There have been 18 rated video games for years now
Well until studies proved otherwise, politicians and religious leaders kept pushing the narritive that video games turned kids in sociopathic mass murderers
Thing is it very much is seen as a sexual thing and then you have the issue that cartoon anthropomorphized animals are pretty much exclusively featured in media aimed at children, whether it be actual cartoons or people in animal suits at fairs dressed up like disney characters etc etc. it's all aimed at kids, when you add a sexual element to that subject you're skirting some seriously unsavory territory, hence furry has become a pejorative for implied impropriety.
Great party, isn't it!
Fursona! Ha that's good.
C'mon face it, you're a bit weird. I did dress up as a furry elephant for a party once though and it was good fun. People stroked me and and pulled my great big elephant's trunk. Obviously there was nothing sexual about it! Pull the other one if you've got one.

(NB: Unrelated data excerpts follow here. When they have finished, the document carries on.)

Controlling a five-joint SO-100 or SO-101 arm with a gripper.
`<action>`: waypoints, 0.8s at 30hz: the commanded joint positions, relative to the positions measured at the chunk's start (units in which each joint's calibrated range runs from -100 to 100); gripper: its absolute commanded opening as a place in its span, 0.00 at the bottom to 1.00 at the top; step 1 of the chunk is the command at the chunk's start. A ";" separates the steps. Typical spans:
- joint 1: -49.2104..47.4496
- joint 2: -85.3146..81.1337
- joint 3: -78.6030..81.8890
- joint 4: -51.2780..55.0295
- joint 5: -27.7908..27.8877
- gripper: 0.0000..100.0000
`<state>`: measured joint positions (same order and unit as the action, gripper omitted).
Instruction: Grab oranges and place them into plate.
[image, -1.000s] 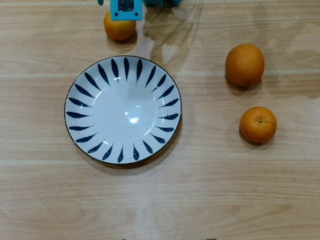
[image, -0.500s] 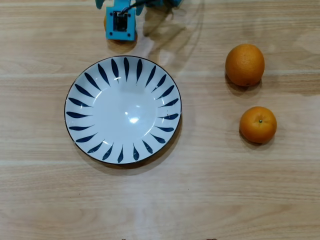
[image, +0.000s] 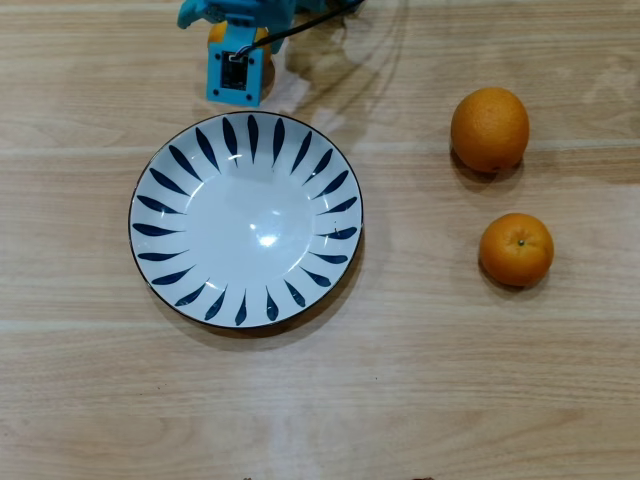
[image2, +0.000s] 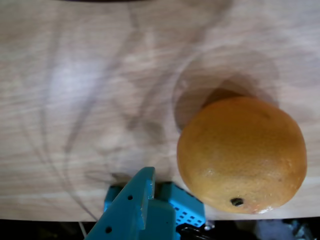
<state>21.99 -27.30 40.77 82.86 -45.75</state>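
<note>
Overhead view first: we have the teal gripper (image: 238, 62) at the top left of the frame, sitting over one orange (image: 262, 68) so that only slivers of peel show around the teal body. The plate (image: 160, 205) lies just below it, left of centre, and is empty. Two more oranges rest on the wooden surface (image: 420, 380) well to the right: the larger orange (image: 489, 129) at upper right and the smaller orange (image: 516, 249) below it, the two near each other but apart. From here we cannot tell how wide the gripper stands, because its body hides the fingers.

Wrist view next: the covered orange (image2: 242, 155) fills the lower right of the frame, resting on the surface with its shadow behind it. One teal finger (image2: 135, 205) rises from the bottom edge just left of the fruit, with a gap of bare wood between them. We see no second finger, so we cannot say how open the gripper is, and nothing appears to be held yet.

We judge the step in hand to be closing on this first orange. To do it well, we want the fruit centred between the fingers, not off to one side as it looks now, and the fingers low enough to meet its widest part. A round, dimpled fruit will likely roll if one finger touches first, so we should close slowly, then lift straight up before carrying it over the plate's rim.
</note>
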 joint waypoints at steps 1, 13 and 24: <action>2.36 1.34 1.38 -0.82 -0.25 0.51; 0.02 2.02 7.89 -3.74 -3.91 0.51; -0.94 2.11 12.33 -13.11 -3.75 0.51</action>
<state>20.56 -25.26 53.17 70.54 -49.35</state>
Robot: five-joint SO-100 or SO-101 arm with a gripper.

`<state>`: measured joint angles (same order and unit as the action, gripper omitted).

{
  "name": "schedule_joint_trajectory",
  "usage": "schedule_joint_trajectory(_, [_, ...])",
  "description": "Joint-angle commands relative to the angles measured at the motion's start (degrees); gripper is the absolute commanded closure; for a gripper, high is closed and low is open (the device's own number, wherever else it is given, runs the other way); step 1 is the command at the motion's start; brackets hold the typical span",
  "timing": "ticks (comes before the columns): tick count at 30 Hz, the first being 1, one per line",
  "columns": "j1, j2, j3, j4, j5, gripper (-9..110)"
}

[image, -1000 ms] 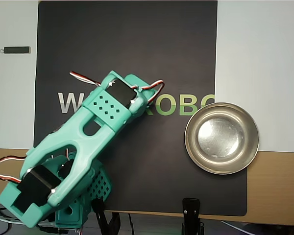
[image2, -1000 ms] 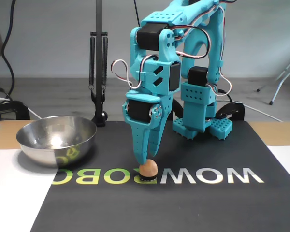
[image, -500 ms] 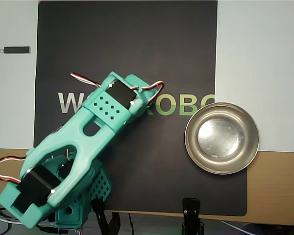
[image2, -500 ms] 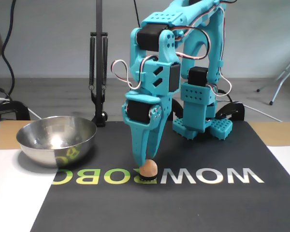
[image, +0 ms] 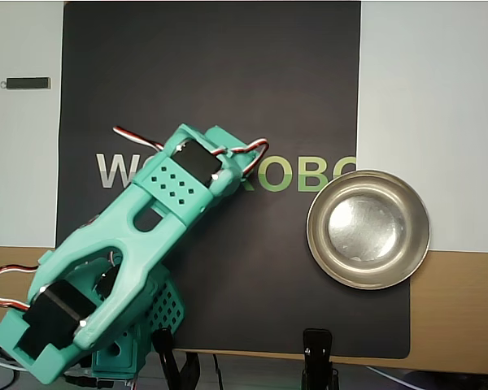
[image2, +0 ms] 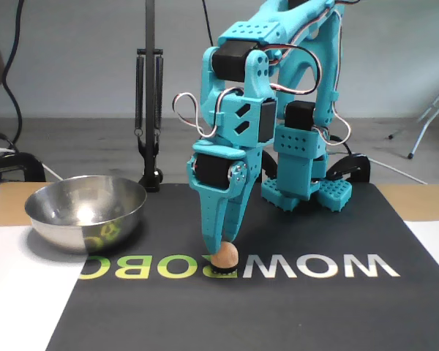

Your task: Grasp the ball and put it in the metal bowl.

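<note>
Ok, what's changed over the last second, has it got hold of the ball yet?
Little has changed. The arm's upper links shifted slightly toward the right of the fixed view, and the gripper still points down with its tips at the ball. The ball sits on the same spot on the black mat, not lifted; a grip cannot be confirmed. The metal bowl stayed put, empty.

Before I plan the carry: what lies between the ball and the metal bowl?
Only bare black mat with printed letters, as the fixed view shows, between the ball and the metal bowl.
</note>
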<state>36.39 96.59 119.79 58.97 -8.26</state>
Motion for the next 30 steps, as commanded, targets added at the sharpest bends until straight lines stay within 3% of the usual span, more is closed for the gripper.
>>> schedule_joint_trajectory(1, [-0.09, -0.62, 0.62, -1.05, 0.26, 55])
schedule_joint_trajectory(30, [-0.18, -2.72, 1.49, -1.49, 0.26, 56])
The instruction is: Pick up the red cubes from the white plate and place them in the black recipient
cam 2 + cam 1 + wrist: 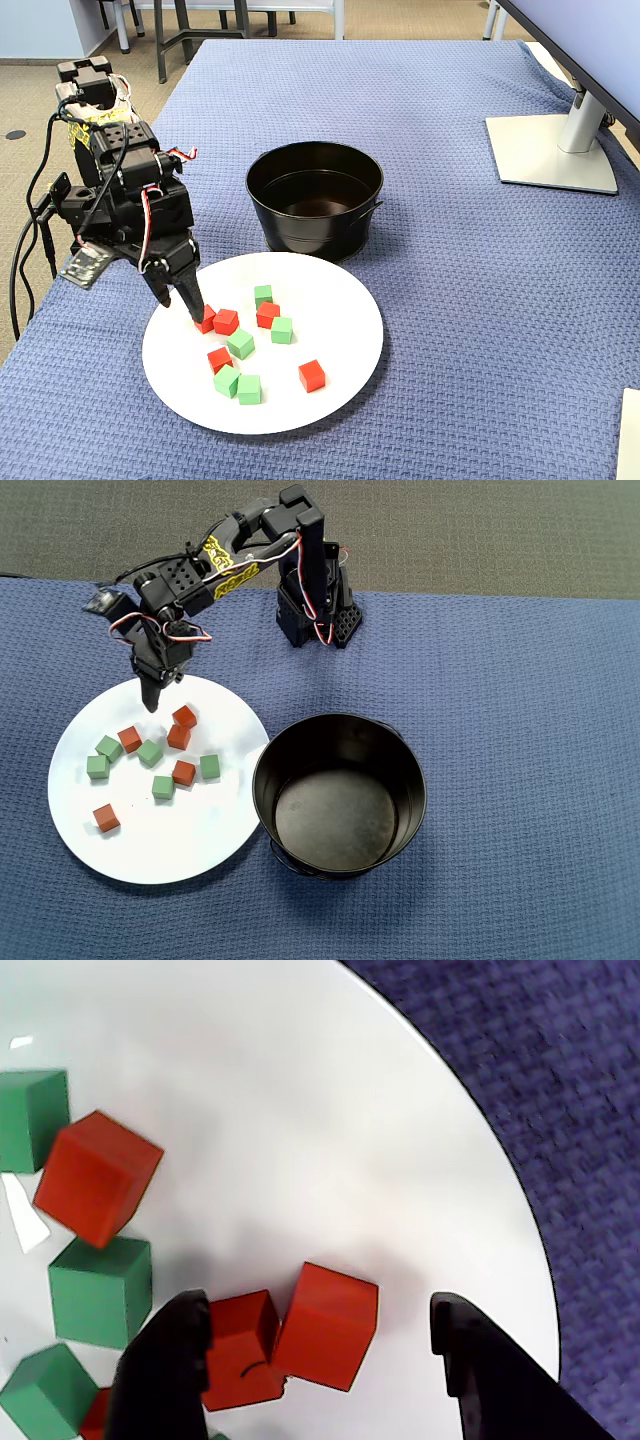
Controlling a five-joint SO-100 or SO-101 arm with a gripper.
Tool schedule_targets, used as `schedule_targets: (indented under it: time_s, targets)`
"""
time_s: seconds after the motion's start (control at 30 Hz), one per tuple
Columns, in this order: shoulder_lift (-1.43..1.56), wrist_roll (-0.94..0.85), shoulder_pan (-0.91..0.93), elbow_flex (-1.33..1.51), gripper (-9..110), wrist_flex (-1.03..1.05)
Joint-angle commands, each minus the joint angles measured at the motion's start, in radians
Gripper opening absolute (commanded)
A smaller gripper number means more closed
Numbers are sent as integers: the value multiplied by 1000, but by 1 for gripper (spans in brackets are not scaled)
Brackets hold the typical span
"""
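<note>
Five red cubes lie on the white plate (130,850) (330,400), mixed with green ones. In the wrist view two red cubes (325,1325) (240,1355) touch each other between the black fingers (165,1370); a third (95,1175) lies further left. My gripper (318,1308) (152,698) (182,305) is open, pointing down over the plate's edge nearest the arm base, by the paired cubes (184,717) (226,321). How high it stands over them I cannot tell. The black recipient (262,780) (310,235) stands beside the plate and looks empty.
Several green cubes (150,752) (240,343) (100,1290) sit among the red ones. The arm base (315,610) stands behind the plate on the blue cloth (520,730). A monitor foot (550,150) is at the table's far right in the fixed view.
</note>
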Motion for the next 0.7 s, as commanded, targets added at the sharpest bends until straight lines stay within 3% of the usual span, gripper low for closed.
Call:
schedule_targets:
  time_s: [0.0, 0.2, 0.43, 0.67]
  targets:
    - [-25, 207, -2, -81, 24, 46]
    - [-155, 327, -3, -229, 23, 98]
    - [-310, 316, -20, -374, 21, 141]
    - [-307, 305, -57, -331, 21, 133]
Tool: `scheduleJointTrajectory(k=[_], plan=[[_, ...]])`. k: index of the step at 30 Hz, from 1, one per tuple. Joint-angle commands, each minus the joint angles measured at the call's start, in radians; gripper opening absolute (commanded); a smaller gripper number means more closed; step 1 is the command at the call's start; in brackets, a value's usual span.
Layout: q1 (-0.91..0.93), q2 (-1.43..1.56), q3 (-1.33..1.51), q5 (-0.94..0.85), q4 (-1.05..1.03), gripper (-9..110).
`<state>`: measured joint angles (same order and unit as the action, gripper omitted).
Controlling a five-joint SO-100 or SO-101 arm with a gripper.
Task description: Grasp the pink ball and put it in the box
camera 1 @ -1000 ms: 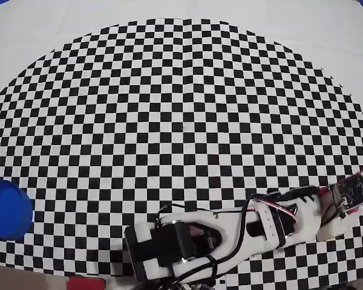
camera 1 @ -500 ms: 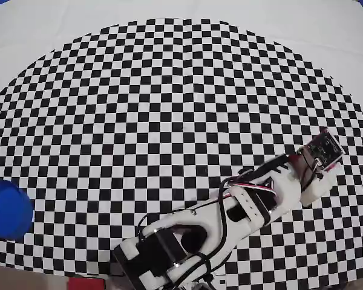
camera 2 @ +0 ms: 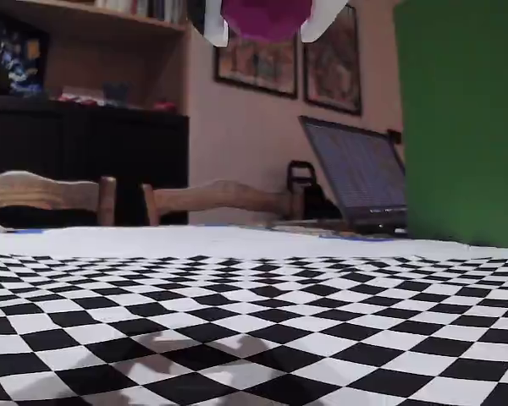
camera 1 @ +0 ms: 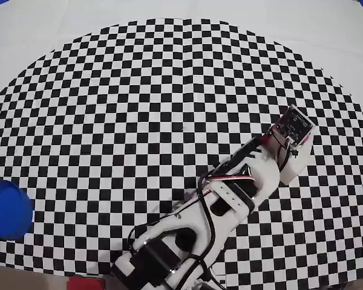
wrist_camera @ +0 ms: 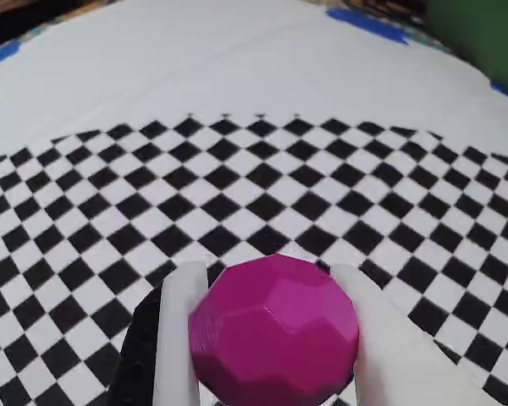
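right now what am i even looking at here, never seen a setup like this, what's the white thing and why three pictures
The white thing is a small robot arm on a checkered mat. One picture looks straight down from above. Another comes from a camera riding on the arm's wrist. The third sits low on the table, looking across it toward a laptop and a chair. The arm's claw is shut on a pink ball, held up off the mat. In the overhead view, a blue box sits at the mat's left edge.

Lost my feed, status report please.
Tool shut on pink ball, lifted off the mat. Box at overhead view's left edge. Path clear.
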<state>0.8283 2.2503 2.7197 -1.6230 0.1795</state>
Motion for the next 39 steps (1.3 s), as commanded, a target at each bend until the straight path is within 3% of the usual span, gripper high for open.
scheduleJointTrajectory(k=[1,18,39], plan=[[-0.061,0.066,0.002,0.002,0.012,0],[-0.517,0.41,0.202,0.002,0.009,0],[-0.861,0.457,0.227,0.002,-0.061,0]])
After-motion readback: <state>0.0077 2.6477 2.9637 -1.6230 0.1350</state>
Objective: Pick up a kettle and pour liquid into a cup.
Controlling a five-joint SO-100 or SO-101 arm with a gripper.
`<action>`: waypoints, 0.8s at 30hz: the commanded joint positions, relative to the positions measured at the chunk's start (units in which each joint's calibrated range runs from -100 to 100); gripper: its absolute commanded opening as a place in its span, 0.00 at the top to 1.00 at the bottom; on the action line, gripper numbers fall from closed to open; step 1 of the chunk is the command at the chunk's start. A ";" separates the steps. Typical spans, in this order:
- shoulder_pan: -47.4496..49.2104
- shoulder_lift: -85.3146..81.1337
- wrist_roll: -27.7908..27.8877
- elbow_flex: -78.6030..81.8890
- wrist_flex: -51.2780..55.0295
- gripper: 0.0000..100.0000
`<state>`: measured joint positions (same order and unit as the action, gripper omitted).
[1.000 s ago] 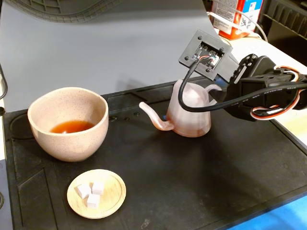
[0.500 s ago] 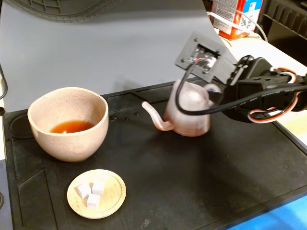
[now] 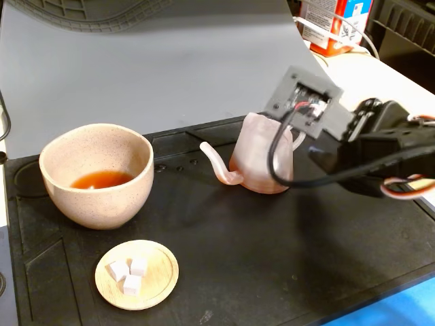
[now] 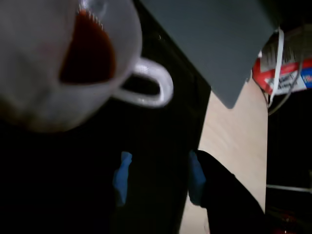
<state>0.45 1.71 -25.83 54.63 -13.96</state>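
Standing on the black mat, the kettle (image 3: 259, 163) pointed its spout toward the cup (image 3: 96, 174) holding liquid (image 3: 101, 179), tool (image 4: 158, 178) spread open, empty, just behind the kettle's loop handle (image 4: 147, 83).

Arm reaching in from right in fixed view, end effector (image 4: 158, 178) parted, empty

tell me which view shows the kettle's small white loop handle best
The wrist view: the translucent pinkish-white ribbed plastic kettle's small white loop handle is close and unobstructed. In the fixed view the arm and cable mostly hide it.
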 commanded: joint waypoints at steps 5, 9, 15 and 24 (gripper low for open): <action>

I suppose it's harmless, safaris it goes.
Oh, fur heaven's sake..
Just my opinion, but people dress up as their favorite super hero because its fun. They don't do it because they identify themselves as an actual Super man. For me, the moment you start to say things like "I should be born a panther" or picking a "fursona" is the moment it turns from past time to fetish.
But hey, as long as they are not mauling people then they can do what they want.
That, and picking up their own crap from the pavement.
Won't be long now until the Guardian employs columnists to write serious articles about "furminism" and how the "sapiemarchy" enforces a discriminatory and oppressive "zoogender" upon those in the minority furry community....
I'm just surprised there's no Guardian outrage at the cultural appropriation these human beings are committing against the animal world...
And they'll still be saying trans women don't exist at the same time.
Isn't that a bit furr-ophobic ?
Nope, "furry" certainly isn't a fetish - not grown-up enough for that. Lord Sebastian Flyte's teddy bear in Waugh is at least literature, but "furry", well, good grief... Pitiful stuff.
So many images I didn't want in these comments, so many. I don't think Sebastian felt that way about that poor bear, you know.
No need to pity Aloysius, he lead a charmed life. Apt user name btw.